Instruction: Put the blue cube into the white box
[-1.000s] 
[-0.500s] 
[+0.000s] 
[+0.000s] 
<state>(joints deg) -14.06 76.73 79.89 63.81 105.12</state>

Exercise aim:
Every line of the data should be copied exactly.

Output of the task:
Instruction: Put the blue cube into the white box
[-1.000s] 
[-0.500s] 
[+0.000s] 
[+0.000s] 
<state>(joints deg) -14.06 76.73 79.89 63.81 105.12</state>

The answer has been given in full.